Processor 44 takes the form of, but is not limited to, ARM, Intel or AMD-based MPUs, and can include a single or multi-cores each running single or multiple threads. In some arrangements, processor 44 is one of several processors working together. Processor 44 is configured to carry out the improved technique by executing code 48.
Data interface 62 takes the form of a SAS, SATA, Fiber Channel, Infiniband, or Ethernet adapter; in some arrangements, network interface 62 takes other forms including a wireless receiver and a token ring card.
Memory 66 is configured to store code 68 that contains instructions configured to cause processor 64 to carry out the improved technique. Memory 66 generally takes the form of, e.g., random access memory, flash memory or a non-volatile memory.

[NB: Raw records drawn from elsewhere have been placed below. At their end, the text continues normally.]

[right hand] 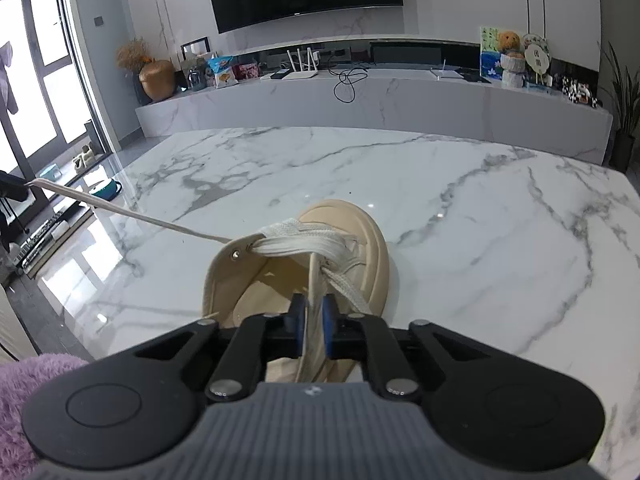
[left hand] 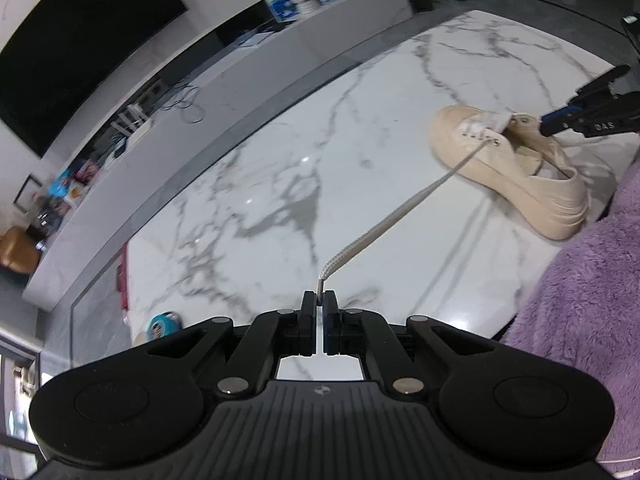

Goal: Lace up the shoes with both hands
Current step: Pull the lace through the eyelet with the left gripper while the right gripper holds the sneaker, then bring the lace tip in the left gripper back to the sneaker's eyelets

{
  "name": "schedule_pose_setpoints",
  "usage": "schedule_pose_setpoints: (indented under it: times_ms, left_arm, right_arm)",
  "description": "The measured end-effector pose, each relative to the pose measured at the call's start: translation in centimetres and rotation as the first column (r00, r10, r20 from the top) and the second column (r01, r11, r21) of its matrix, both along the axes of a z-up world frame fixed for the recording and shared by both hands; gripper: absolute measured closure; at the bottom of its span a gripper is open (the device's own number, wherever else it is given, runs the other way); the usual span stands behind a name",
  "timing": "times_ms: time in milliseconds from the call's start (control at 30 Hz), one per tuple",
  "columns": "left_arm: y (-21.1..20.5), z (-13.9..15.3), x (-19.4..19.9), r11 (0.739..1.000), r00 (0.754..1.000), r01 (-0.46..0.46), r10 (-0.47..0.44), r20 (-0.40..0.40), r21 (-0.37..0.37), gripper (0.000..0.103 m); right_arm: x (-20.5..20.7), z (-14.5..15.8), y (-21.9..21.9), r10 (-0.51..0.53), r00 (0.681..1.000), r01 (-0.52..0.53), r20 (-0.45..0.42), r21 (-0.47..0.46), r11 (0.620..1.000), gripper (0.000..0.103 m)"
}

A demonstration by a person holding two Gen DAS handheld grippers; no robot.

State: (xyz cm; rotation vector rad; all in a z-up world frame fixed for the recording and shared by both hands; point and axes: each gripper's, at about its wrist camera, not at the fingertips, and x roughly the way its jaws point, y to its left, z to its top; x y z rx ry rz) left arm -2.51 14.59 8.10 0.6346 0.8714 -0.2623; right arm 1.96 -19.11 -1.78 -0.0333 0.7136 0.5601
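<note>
Now your shoe [right hand: 320, 240] lies on the marble desk [right hand: 480, 208], its lace [left hand: 400, 216] stretched taut.
Away from the shoe, your left gripper [left hand: 319, 304] has its fingers clenched on the lace's end; right at the shoe's opening, your right gripper [right hand: 314, 320] has its fingers nearly closed around the other lace strand [right hand: 314, 280] and the tongue.

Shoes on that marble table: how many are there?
1. A single beige shoe stands on the marble table, just ahead of the right gripper. Its lace stretches out to the left gripper. Both views show the same shoe.
</note>
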Motion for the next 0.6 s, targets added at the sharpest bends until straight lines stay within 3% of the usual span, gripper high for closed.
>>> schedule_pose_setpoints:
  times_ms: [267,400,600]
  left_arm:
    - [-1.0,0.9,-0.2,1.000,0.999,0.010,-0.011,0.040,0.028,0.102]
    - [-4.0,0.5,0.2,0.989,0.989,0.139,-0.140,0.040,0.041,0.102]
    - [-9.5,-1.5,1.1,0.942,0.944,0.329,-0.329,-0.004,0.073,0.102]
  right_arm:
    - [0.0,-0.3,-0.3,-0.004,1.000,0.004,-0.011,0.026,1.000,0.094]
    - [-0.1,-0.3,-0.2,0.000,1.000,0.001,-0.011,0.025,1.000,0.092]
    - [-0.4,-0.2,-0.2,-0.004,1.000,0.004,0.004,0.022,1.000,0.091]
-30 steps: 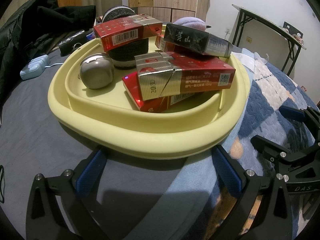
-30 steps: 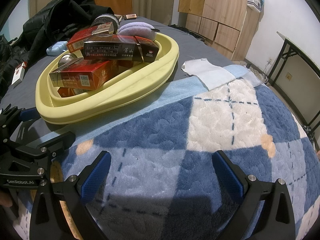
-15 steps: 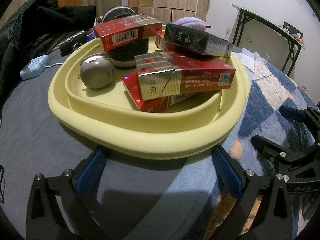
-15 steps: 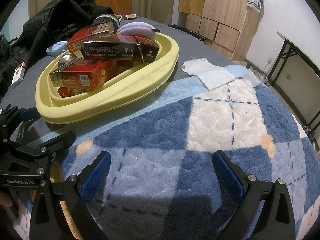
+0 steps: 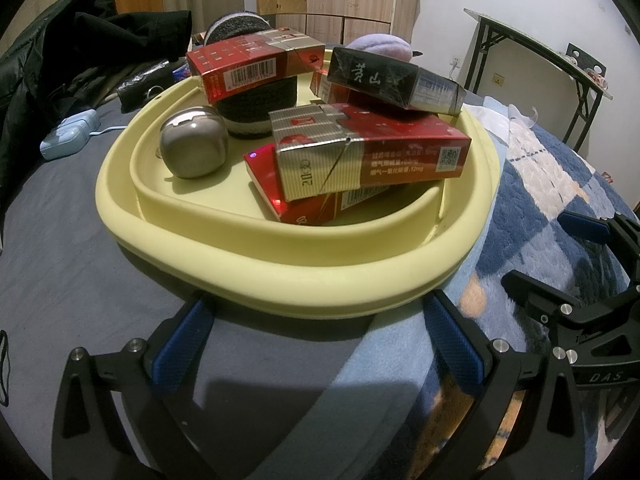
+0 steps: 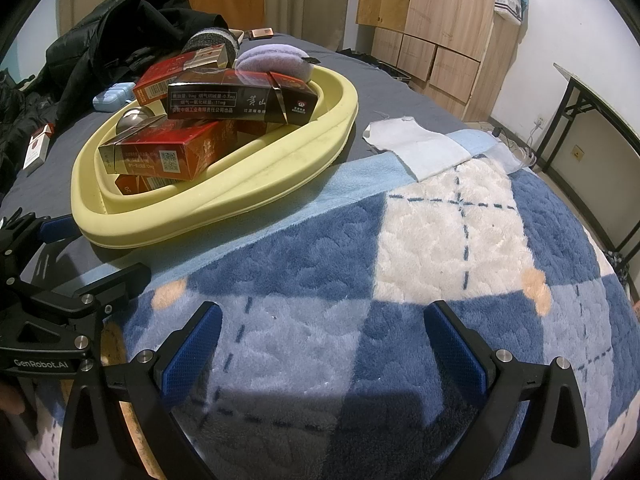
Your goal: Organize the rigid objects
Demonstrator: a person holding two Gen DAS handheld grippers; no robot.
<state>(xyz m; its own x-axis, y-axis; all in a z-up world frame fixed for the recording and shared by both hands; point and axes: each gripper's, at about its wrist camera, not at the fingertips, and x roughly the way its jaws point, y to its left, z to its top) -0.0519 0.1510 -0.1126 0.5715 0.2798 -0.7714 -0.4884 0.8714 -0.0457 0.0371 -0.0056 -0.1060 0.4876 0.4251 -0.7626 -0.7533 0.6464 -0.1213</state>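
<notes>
A pale yellow tray [image 5: 280, 276] [image 6: 256, 184] sits on the bed and holds several red cigarette packs [image 5: 372, 152] [image 6: 168, 152], a black pack [image 5: 392, 80] [image 6: 240, 100], a shiny metal ball [image 5: 194, 146], a dark grey roll [image 5: 256, 108] and a purple plush [image 6: 272, 60]. My left gripper [image 5: 316, 344] stands open just in front of the tray's near rim, holding nothing. Over the blue checked blanket [image 6: 400, 272], to the right of the tray, my right gripper [image 6: 324, 344] is open and empty.
A black jacket [image 5: 60, 64] lies behind the tray at left, with a light blue case [image 5: 68, 140] beside it. One more cigarette pack [image 6: 38, 146] rests on the grey sheet at far left. White cloth [image 6: 416, 148], wooden cabinets and a folding table [image 6: 592, 120] lie to the right.
</notes>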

Processor 64 takes the form of, but is not limited to, Intel or AMD-based MPUs, and can include a single or multi-cores each running single or multiple threads. In some arrangements, processor 64 is one of several processors working together. Processor 64 is configured to carry out the improved technique by executing code 68.
While various embodiments of the invention have been particularly shown and described, it will be understood by those skilled in the art that various changes in form and details may be made therein without departing from the spirit and scope of the invention as defined by the appended claims.
For example, it should be understood that the improved technique applies to any type of linear block code, whether maximum distance separable (MDS) or not. Furthermore, different areas of the same disk within an array may be alternatively used to store payload or parity data above. Nevertheless, the improved technique may still be applied.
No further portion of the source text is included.